Intossicazione da monossido a Cabiate: tre giovani finiscono all’ospedale

L'intervento dei vigili del fuoco

La caldaia non funzionava e l’impianto di riscaldamento era andato in blocco. Così, per combattere il freddo nella notte dell’ultimo dell’anno, hanno deciso di accendere un braciere che tenevano in casa. Una leggerezza che avrebbe potuto costare molto cara a tre ragazzi di origine egiziana, tutti regolari in Italia, che abitavano in una casa di Cabiate. Sono infatti rimasti intossicati dalle esalazioni di monossido di carbonio sviluppate dalla combustione, finendo così all’ospedale (due al pronto soccorso di Cantù, uno a quello del Sant’Anna).
Le loro condizioni per fortuna non destano preoccupazione.
L’allarme è stato lanciato quando erano le 5.30 della mattina del primo giorno dell’anno.
I tre ragazzi, tutti giovanissimi (rispettivamente di 16, 20 e 23 anni), avevano deciso di accendere il fuoco all’interno di un braciere per compensare la rottura della caldaia della casa e combattere in questo modo il freddo della notte di Capodanno.

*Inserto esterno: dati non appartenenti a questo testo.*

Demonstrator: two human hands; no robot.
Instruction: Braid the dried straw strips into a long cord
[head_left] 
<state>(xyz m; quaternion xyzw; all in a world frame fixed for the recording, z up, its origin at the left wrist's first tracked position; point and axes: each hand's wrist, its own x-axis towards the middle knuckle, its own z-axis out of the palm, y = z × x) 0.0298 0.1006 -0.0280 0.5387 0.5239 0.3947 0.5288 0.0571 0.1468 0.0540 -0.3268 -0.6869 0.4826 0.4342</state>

Le esalazioni però hanno causato i primi malori e la necessità di richiedere l’intervento immediato del 118. Sul posto sono arrivate le ambulanze ma anche i vigili del fuoco e pure i carabinieri del Radiomobile della Compagnia di Cantù.
Tutti e tre i giovani sono stati trasportati in ospedale per precauzione. Due sono finiti al Sant’Antonio Abate di Cantù, il terzo al Sant’Anna di San Fermo della Battaglia.
Per nessuno di loro, per fortuna, le condizioni sarebbero ritenute preoccupanti dallo staff medico.
Solo un grande spavento, insomma, che si è concluso nel modo migliore possibile.